§ Problem requirements:
Lines from the one containing "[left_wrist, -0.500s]" through the last line of the data are to be returned exactly, both ends included, minus any pictures.

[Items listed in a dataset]
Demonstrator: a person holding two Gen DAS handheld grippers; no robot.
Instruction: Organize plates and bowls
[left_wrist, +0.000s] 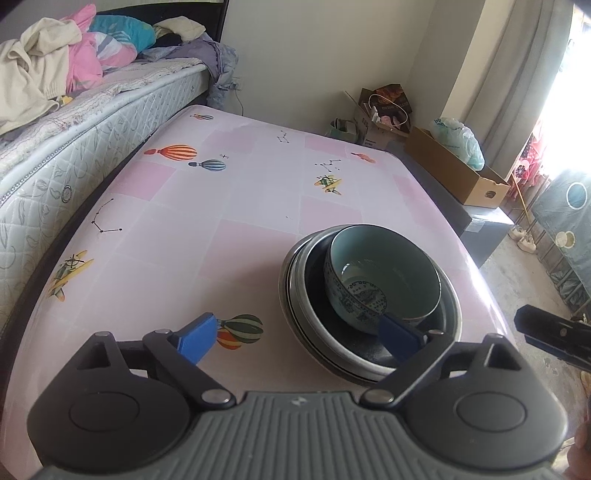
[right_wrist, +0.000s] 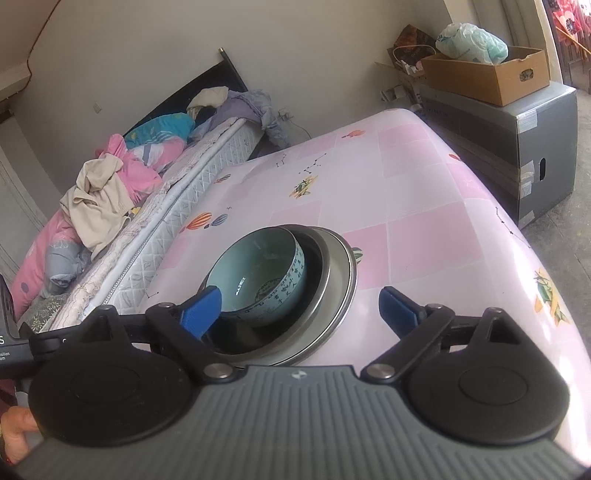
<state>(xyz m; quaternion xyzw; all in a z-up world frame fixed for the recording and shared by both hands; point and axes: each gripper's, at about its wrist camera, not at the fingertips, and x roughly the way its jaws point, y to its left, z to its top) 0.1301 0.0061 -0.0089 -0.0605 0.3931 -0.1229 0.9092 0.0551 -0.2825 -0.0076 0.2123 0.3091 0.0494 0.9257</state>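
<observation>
My left hand-held gripper (left_wrist: 297, 338) stands wide with nothing between its blue pads; my right hand-held gripper (right_wrist: 301, 308) is spread just as wide and grips nothing. Just past both sits the stack on the pink patterned table (left_wrist: 236, 206): a pale blue bowl (left_wrist: 384, 280) with dark printed markings rests tilted inside a dark bowl (left_wrist: 369, 350), which lies in nested metal plates (left_wrist: 295, 295). The stack stands near the table's right edge in my left view. Beyond the table, a bed (left_wrist: 74, 158) piled with clothes runs along the left, and a cardboard box (right_wrist: 487, 74) sits on a grey crate.
</observation>
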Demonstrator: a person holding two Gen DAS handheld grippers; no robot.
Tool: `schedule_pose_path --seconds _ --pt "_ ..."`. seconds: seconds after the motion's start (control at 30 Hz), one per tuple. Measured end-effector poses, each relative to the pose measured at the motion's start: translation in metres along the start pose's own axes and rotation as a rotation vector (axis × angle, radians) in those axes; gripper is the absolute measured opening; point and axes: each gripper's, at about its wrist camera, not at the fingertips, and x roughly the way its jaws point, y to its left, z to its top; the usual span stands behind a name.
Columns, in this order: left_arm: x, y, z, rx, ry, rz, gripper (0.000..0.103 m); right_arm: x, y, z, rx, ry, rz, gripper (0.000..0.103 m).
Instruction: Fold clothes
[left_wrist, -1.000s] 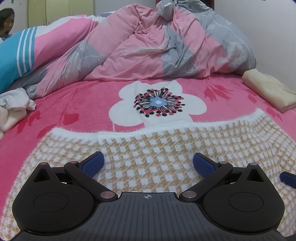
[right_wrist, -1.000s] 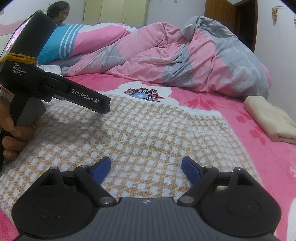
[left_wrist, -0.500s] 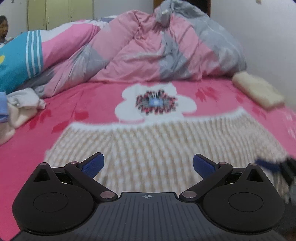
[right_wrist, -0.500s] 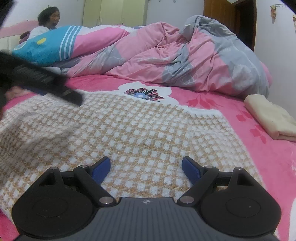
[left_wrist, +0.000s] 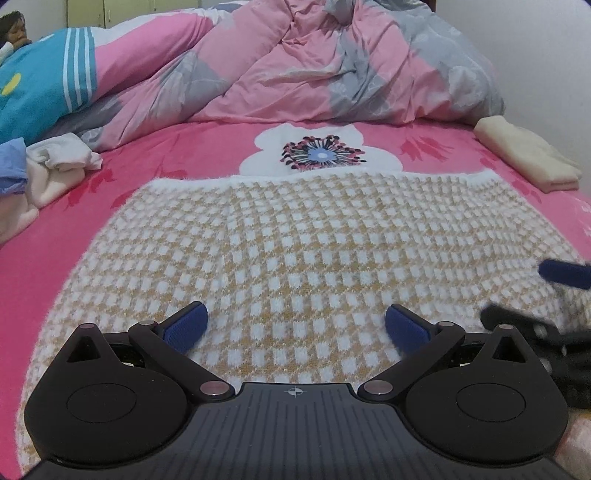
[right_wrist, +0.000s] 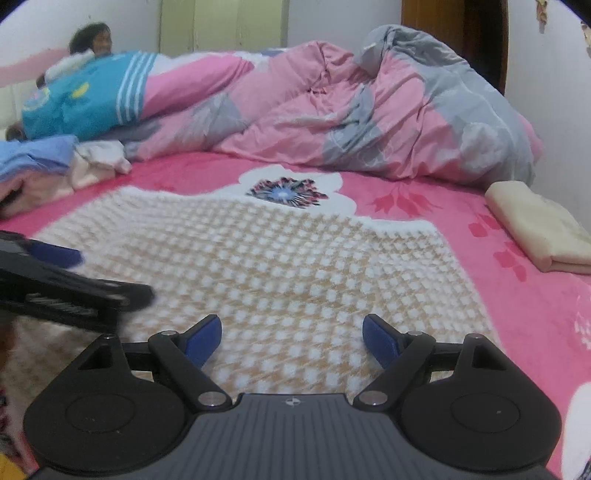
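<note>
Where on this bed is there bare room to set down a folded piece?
Free: the pink sheet strip between the checked garment and the heaped duvet, and the strip between the garment and the folded cream cloth. Crowded: the corner with the loose clothes pile.

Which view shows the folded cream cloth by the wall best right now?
The right wrist view: the folded cream cloth lies sharp and whole there, its stacked edges visible. The left wrist view shows it too, but smaller and squeezed toward the frame's right edge.
</note>
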Motion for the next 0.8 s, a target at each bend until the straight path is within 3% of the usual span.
schedule_pose_path --seconds 0.23,0.8 --pt "0.0001 -0.0002 -0.0001 0.0 0.005 0.004 0.103 -0.001 0.0074 -0.0089 -0.024 -0.005 -0.009 0.091" --pt "0.0001 -0.0015 -0.0018 0.002 0.0 0.013 0.103 -0.001 0.0079 -0.0116 -0.021 -0.018 -0.009 0.091"
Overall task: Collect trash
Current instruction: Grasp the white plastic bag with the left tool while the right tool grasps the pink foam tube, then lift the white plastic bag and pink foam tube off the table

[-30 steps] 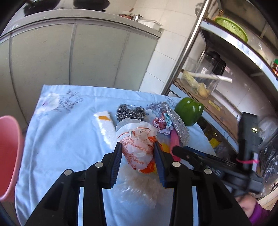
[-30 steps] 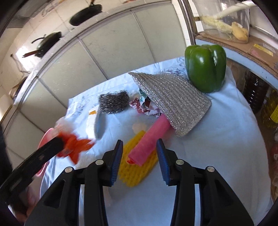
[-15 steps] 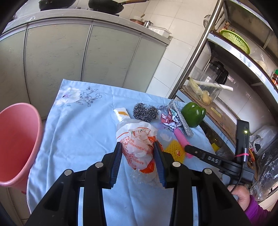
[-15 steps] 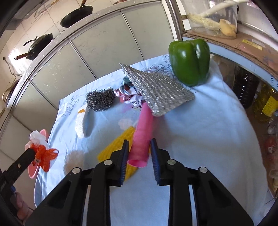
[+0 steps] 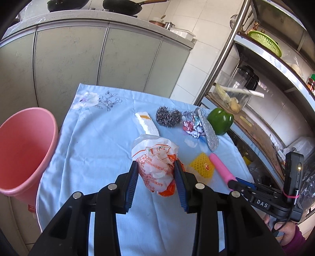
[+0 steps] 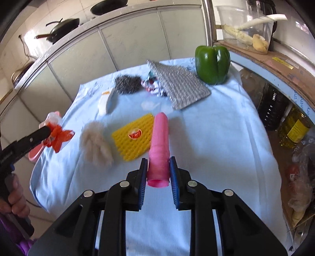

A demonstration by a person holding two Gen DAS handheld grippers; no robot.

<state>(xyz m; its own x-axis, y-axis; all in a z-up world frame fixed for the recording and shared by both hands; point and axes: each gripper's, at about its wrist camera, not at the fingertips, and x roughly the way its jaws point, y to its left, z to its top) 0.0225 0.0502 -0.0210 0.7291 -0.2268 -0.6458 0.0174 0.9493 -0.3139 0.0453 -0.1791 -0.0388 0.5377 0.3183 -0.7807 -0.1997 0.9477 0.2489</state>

§ Answer section:
[left_wrist, -0.500s] 
[right_wrist, -0.500s] 
[left_wrist, +0.000s] 
[right_wrist, +0.000s] 
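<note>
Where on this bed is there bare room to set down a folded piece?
Free: the pink sheet strip between the checked garment and the heaped duvet, and the strip between the garment and the folded cream cloth. Crowded: the corner with the loose clothes pile.

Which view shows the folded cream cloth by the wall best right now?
The right wrist view: the folded cream cloth lies sharp and whole there, its stacked edges visible. The left wrist view shows it too, but smaller and squeezed toward the frame's right edge.
</note>
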Motion for the next 0.8 s, a target at each bend until the straight path is within 3% of the usual span.
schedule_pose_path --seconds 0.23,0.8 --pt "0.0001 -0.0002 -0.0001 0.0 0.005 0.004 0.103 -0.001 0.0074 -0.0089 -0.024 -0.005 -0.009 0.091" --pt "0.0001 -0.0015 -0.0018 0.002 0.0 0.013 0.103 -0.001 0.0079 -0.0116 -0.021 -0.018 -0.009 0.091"
Overall task: Collect trash
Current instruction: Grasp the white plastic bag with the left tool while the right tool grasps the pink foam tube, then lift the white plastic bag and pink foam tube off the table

[-30 steps] 
[-30 steps] 
[-15 steps] 
[-15 steps] 
[+0 steps] 
[+0 steps] 

A demonstration by a person holding two Gen DAS handheld grippers; no robot.

<state>(xyz m; its own x-axis, y-axis; all in a z-up world frame fixed for the recording and shared by both hands; point and axes: each gripper's, at about its wrist camera, not at the fingertips, and x roughly the way its jaws point, y to its left, z to its top) 0.0225 0.0502 -0.0210 0.7291 -0.2268 -0.6458 0.0174 0.9493 -0.3139 0.0453 -0.1791 -0.0388 0.5377 0.3183 -0.7807 -0.1997 0.9477 0.2489</state>

Work on the exercise is now finished.